Bilgisayar Oyunlarının Altın Çağında Kalan Eski Muhteşem Alışkanlıklar

Son yıllarda oyun sektörünün aşırı şirketleşmesi sebebiyle artık bulamadığımız bazı ritüeller ve standartlar var.
Bilgisayar Oyunlarının Altın Çağında Kalan Eski Muhteşem Alışkanlıklar

bilgisayar oyunlarının en iyi devri...

* internet imkansızlıkları sebebiyle, oyunların mecburen tamamen kontrol ve test edilmiş halde piyasaya sürüldükleri zamandır.

* "oynama süresi" denilen şeyin icat edilmemiş, dolayısıyla şirketlerin bu süreyi artırmak için abidik gubidik oyuncuya yalandan vakit harcatma arayışına girmemiş olduğu zamandır.

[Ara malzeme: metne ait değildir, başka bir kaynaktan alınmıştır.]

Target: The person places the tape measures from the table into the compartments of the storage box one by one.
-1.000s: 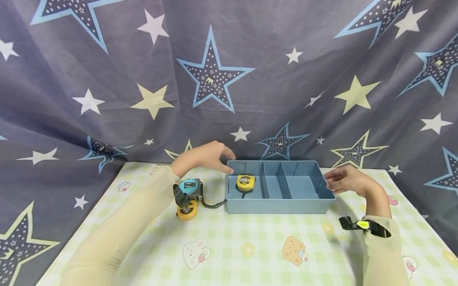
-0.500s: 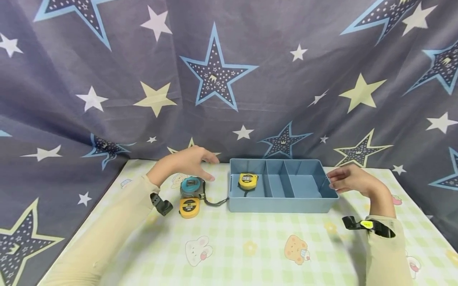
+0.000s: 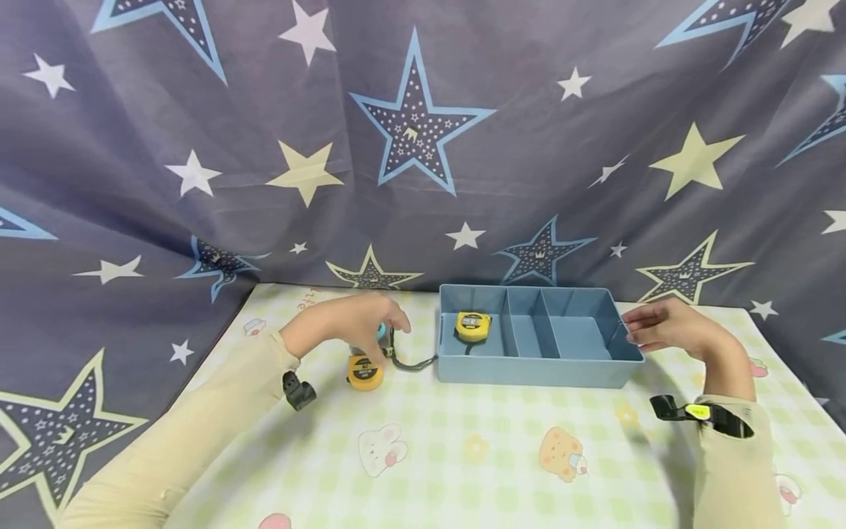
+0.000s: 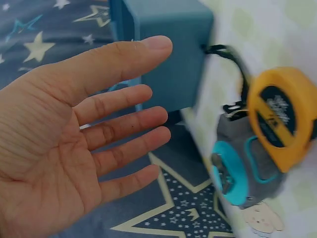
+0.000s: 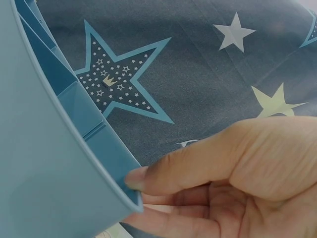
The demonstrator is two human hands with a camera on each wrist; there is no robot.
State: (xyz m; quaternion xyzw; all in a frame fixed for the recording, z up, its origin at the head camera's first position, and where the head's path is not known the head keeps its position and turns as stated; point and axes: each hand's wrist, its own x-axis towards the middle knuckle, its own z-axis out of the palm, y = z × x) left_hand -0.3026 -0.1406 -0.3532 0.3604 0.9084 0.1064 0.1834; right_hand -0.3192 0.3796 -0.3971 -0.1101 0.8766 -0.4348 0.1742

* her oyunun bilgisayarımıza ayrı launcher yükletme zorunluluğu bulunmadığı zamandır.

* oyuncuların oyunu oynarken sürekli internete bağlı olmaları gerekmediği zamandır.

* lootbox denen zımbırtının henüz keşfedilmediği zamandır.

* lootbox denen şeytan icadında, oyuncuya istediğinin verilmesi ihtimalini düşürmek amacıyla dünyanın en saçma sapan içeriklerle (phrase, chat ikonu, bıyık, wtf?) oyunun boğulmadığı zamandır.

* oyuncuların hesap algısını düşürüp paralı içerikler aldırmak amacıyla, bir oyun içinde 5 çeşit currency bulunmadığı zamandır.

* her oyun türünün / markasının birbirleriyle anlaşmışçasına "open world / looting / skill tree" sevdasına kapılıp, her tür oyunu (aksiyon, fps, rpg, ne ararsan...) aslında birbirinin aynısı yapmadığı zamandır.

* ek paketlerin neredeyse oyunun kendisi kadar içerik dolu olmasına rağmen, oyunun yarı fiyatına satıldığı zamandır.

* aynı ağda, yan yana bulunduğum arkadaşım ile oyunu karşılıklı oynamak için 1500 takla atmama gerek kalmadığı, üstüne gereksiz bir şekilde lag sıkıntısı çekmediğimiz zamandır.

bu bağlamda, oyun geliştirmenin 3-5 gencin hobisi olmaktan çıkıp küçük şirketlere evrildiği ilk dönemden, bu küçük şirketlerin borsaya açıldığı ilk döneme kadarki zaman dilimine "bilgisayar oyunlarının en iyi devri" diyebiliriz.